The American rocketeer had ran on furthest ahead and whilst he was never close to the cannonballs themselves, his body took plenty of battering from the debris. If anyone could see his expression underneath his helmet they'd have seen no reaction to the shards of metal embedding in his skin or the ground shaking like the end of times. To someone who's reaction to a higher surface with no obvious ascension route was to fire explosives at his feet, such quakes and pain and shrapnel were nothing.
It hurt like hell and he almost stumbled, but his resolution remained true. The difference between these world-moving impacts and his rocket jumps was a large one, but that didn't change what had to be done. His foe was stock still, the now slanted roof much lower, yet still to high to climb. A few quick calculations, the only he had ever become good at as he judged distance, angle required, wind speed, the strength of his current launcher and the cannonball approaching him that threatened to squish him flatter than compressed paper.
Jane jumped, matching the parabolic arcs of the projectiles with one of his own design, his own grace and beauty. Narrowly flying past the incoming sphere, he ignored the explosion behind him of its landing, he ignored the Heavy-Medic pair below and to one side of him, and he ignored the Engineer setting up a wrangled sentry as a further distraction. There was only the arc, the act of loading another rocket in mid-air as flames flew behind him from his armoured boots.

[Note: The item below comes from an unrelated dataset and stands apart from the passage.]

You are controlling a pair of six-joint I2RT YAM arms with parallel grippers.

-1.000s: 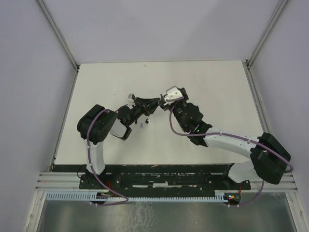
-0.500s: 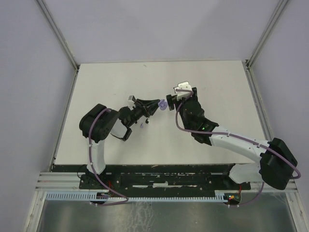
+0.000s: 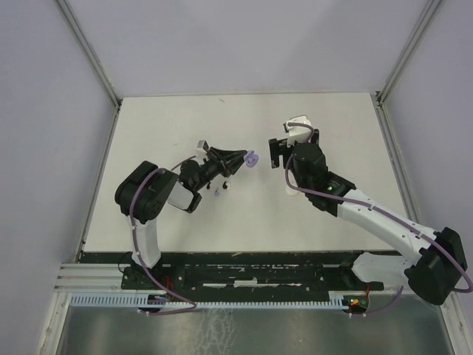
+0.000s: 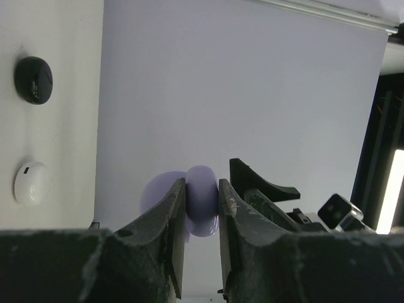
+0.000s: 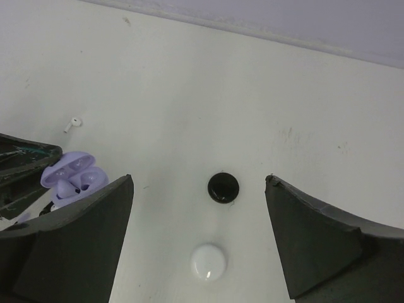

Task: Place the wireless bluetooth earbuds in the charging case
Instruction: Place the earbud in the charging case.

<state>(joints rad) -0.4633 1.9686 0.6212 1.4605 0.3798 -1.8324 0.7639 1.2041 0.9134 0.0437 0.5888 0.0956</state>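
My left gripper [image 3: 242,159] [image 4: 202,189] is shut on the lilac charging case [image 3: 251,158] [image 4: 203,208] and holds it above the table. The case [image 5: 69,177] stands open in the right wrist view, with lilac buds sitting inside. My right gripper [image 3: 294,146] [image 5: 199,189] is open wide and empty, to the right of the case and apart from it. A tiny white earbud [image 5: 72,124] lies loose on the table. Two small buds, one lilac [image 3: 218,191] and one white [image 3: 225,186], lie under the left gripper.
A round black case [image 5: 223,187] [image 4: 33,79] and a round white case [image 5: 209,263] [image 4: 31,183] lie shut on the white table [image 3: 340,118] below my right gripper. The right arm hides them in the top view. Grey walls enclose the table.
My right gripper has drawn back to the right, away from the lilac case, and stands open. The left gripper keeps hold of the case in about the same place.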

One shot, then another and another and another into the roof before he landed with a gasp of pain. Unable to attack him directly, or so it seemed, the mech halted its barrage of cannonfire and instead moved as best it could with only its hind-legs to dislodge him. His rockets had created some dents into the otherwise smooth metal and the Soldier found himself grasping into the metal via those grooves as hard as he could to stay atop the mech.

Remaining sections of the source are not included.